To compare the performance of CREST to other available algorithms, we first reanalyzed this data set using BreakDancer5, a commonly used tool that implements a paired-end discordance mapping (PEM) algorithm. BreakDancer identified only 27 out of the 89 validated SVs that were defined by CREST. Moreover, although BreakDancer identified another 1,037 putative SVs, none of these survived a post-processing quality check and thus represented false positive predictions. A second PEM algorithm, GSAV, detected 76 (85%) of the validated SVs amongst a total of 5,880,492 predictions, demonstrating that this relatively low false negative rate was achieved with a cost of an extremely high false positive error. Re-analysis using Pindel11, a program that uses unmapped reads across insertion/deletion (indel) breakpoints, detected only five of the 89 validated SVs found by CREST suggesting that different methods are required for finding gross structural variations and indels. Details of the superior performance of CREST compared to these algorithms are provided in Supplementary Data 1.
To further assess the performance of CREST, we applied it to a published whole-genome sequencing dataset from the metastatic melanoma cancer cell line COLO-82912. Using a paired-end discordant mapping method3 the published analysis reported 37 validated SVs12. By comparison, CREST identified 76 SVs (Supplementary Data 2, Supplementary Table 2) including 26 of the 37 reported SVs. Of the 11 reported SVs that were not identified by CREST, 6 were found to have soft-clipped reads in the matching normal sample COLO-829BL, indicating that these six SVs represent germline polymorphisms but not tumor specific somatic SVs.
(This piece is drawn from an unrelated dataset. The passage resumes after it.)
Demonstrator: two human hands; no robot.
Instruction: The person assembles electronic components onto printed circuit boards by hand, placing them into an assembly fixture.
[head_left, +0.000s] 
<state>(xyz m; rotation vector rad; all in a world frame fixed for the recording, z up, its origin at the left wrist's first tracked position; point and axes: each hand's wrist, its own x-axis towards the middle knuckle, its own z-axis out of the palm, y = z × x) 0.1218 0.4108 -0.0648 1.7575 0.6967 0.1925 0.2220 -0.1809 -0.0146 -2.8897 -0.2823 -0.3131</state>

Of the five remaining SVs, three lacked soft-clipped reads, one had soft-clipped reads that mapped to multiple genomic locations and one had low-quality soft-clipped reads across the breakpoints.
CREST identified 50 additional SVs that were not reported previously12. We selected 20 to directly validate by PCR amplification of DNA extracted from the COLO-829 cell line (Supplementary Table 3). 18 of the 20 novel SVs, including 7 CTX, 9 DEL and 2 INS were validated by Sanger sequencing (Supplementary Figs. 3 and 4).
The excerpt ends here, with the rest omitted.